WORK TO BE COMPLETED:
What you return should be the full listing, copied exactly and stripped of its pictures.
+ + +
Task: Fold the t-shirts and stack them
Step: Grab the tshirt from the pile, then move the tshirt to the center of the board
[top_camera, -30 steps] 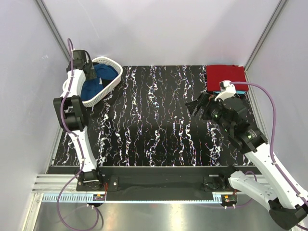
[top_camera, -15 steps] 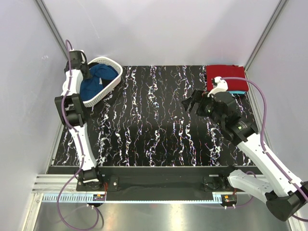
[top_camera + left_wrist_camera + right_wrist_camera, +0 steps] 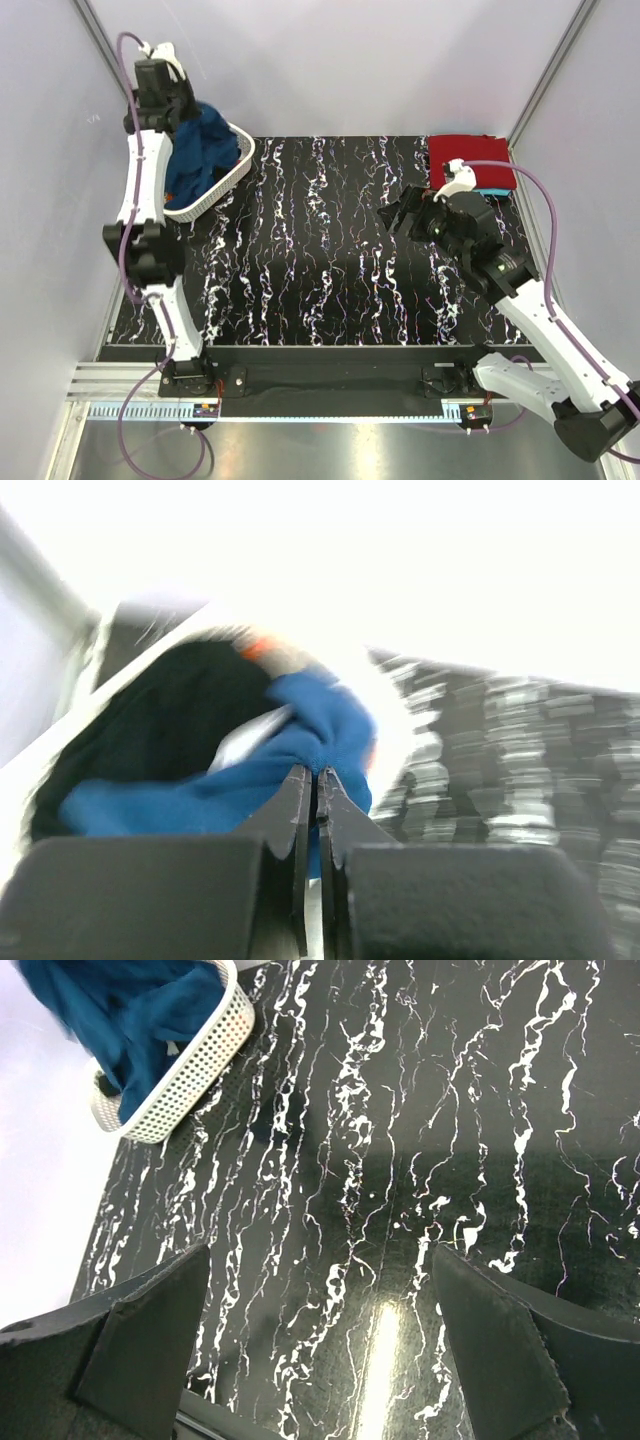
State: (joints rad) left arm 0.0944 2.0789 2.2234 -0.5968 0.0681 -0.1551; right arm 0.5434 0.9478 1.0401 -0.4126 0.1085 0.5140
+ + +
ANSWER SECTION:
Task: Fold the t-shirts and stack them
Step: Grab the tshirt from the pile, then move the tshirt to the center of the board
[top_camera, -30 steps] 
[top_camera, -15 steps] 
[top_camera + left_wrist_camera + right_wrist_camera, +0 steps] 
State: (joints rad) left arm 0.0944 2.0789 2.2234 -0.5968 0.0681 -0.1551; right arm 0.5434 0.9478 1.0401 -0.4126 0.1085 0.5140

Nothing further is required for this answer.